> _What you are asked to do_
Scan the entries for the word "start". Every line that has it should be copied.

> _Data entries_
>>>>>
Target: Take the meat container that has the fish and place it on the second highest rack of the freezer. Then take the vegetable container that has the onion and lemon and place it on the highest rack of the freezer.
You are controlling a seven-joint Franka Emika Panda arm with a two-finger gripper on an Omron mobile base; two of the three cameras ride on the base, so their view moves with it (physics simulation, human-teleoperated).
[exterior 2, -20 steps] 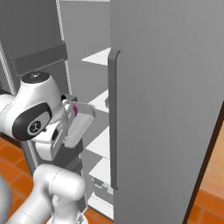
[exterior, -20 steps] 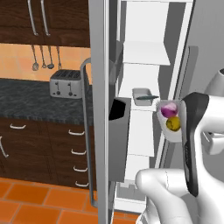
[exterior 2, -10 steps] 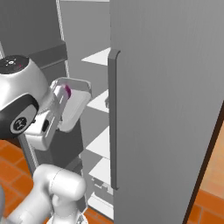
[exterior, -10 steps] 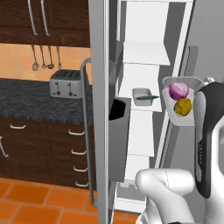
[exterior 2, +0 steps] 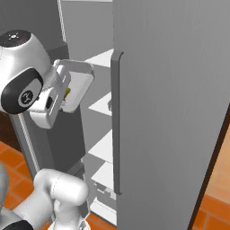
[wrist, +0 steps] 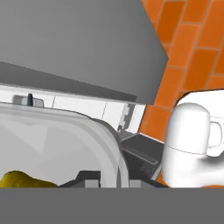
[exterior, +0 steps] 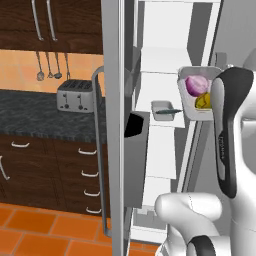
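Left base view, going left to right from the toaster (exterior: 76,95): the meat container (exterior: 163,110) with the fish (exterior: 169,111) is sitting on a freezer rack (exterior: 159,124); right of it the gripper (wrist: 114,180), jaws narrowed, is gripping the tilted vegetable container (exterior: 196,90) holding the onion (exterior: 195,85) and lemon (exterior: 202,102).

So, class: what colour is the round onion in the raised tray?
Purple-magenta; the onion shows best in the left base view.
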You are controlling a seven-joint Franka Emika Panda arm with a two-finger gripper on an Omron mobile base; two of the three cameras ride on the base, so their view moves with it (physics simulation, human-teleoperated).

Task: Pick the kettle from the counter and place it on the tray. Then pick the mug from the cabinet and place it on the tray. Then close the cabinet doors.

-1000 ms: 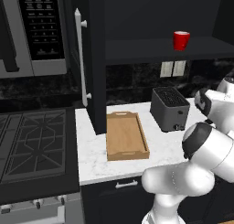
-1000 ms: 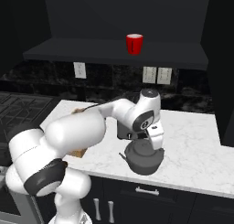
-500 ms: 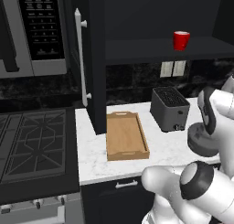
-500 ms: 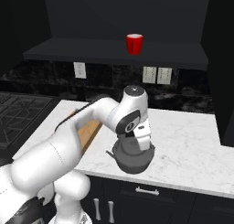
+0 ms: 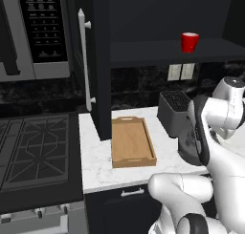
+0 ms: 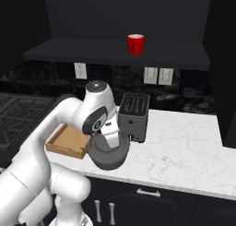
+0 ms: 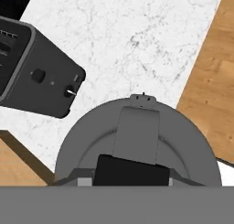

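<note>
arm (image 6: 69,123) is glossy white w/ fat rounded segments, smooth plastic-looking shells. joints are dark grey/black rings btwn the shells; one round dark cap w/ a small pale mark sits on the side of the wrist joint. top of that joint has a flat grey disc. tool (image 7: 132,170) is a dark, boxy block.

End effector (image 6: 110,144) low, clamped, loaded.
</note>
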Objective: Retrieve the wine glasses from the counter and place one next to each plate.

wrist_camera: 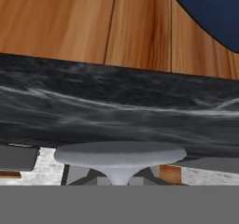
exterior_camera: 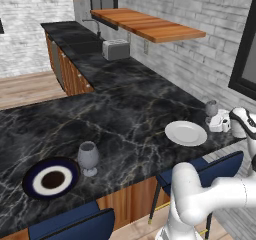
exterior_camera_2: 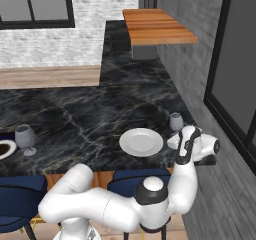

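The tool (exterior_camera: 216,120) is clamped on a wine glass (exterior_camera: 211,107) just beside the white plate (exterior_camera: 186,133) at the counter's (exterior_camera: 125,109) right end. The other wine glass (exterior_camera: 88,157) stands beside the blue plate (exterior_camera: 51,178).

Two wine glasses stand on the black marble worktop (exterior_camera: 125,109): one wine glass (exterior_camera: 88,157) beside the dark blue plate (exterior_camera: 51,178), another (exterior_camera: 211,108) near the white plate (exterior_camera: 186,133). Two plates in all, one toaster (exterior_camera: 116,49), two wooden wall shelves (exterior_camera: 147,24), two blue chairs (exterior_camera: 75,224).
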### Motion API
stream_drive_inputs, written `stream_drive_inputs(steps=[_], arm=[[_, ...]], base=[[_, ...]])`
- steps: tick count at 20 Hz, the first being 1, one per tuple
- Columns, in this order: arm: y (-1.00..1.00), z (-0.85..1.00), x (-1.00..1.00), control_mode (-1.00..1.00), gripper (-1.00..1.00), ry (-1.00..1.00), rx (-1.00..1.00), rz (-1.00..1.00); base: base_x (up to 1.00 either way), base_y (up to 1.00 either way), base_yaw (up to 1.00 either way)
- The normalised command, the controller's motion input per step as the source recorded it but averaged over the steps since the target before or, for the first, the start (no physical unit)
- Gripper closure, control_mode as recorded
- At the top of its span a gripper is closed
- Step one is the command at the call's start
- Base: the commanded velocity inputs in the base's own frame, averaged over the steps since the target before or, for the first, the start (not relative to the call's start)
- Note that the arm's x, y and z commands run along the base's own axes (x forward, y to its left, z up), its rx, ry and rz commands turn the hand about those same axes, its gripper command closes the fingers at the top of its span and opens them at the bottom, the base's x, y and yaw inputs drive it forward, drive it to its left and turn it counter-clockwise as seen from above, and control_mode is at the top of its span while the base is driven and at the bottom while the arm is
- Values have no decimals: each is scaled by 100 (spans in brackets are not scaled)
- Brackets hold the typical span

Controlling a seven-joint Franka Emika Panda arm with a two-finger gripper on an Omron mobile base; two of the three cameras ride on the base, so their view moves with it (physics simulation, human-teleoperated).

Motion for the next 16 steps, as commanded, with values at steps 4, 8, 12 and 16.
stream_drive_inputs(steps=[4,8,12,16], arm=[[43,-24,-25,-100,100,0,-7,-9],[28,-17,-16,-100,-100,2,-3,-14],[-2,-2,-11,-100,-100,7,0,-8],[-19,0,0,-100,-100,12,0,-7]], base=[[0,0,0],[0,0,0],[0,0,0],[0,0,0]])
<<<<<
> _Reply_
- The normalised command, the controller's motion input per step as the source recorded it but averaged over the steps since the target before or, for the first, the start (no physical unit)
- Step one is the command at the call's start
- Base: the commanded velocity inputs in the base's own frame, averaged over the steps since the target before or, for the first, the start (not relative to the call's start)

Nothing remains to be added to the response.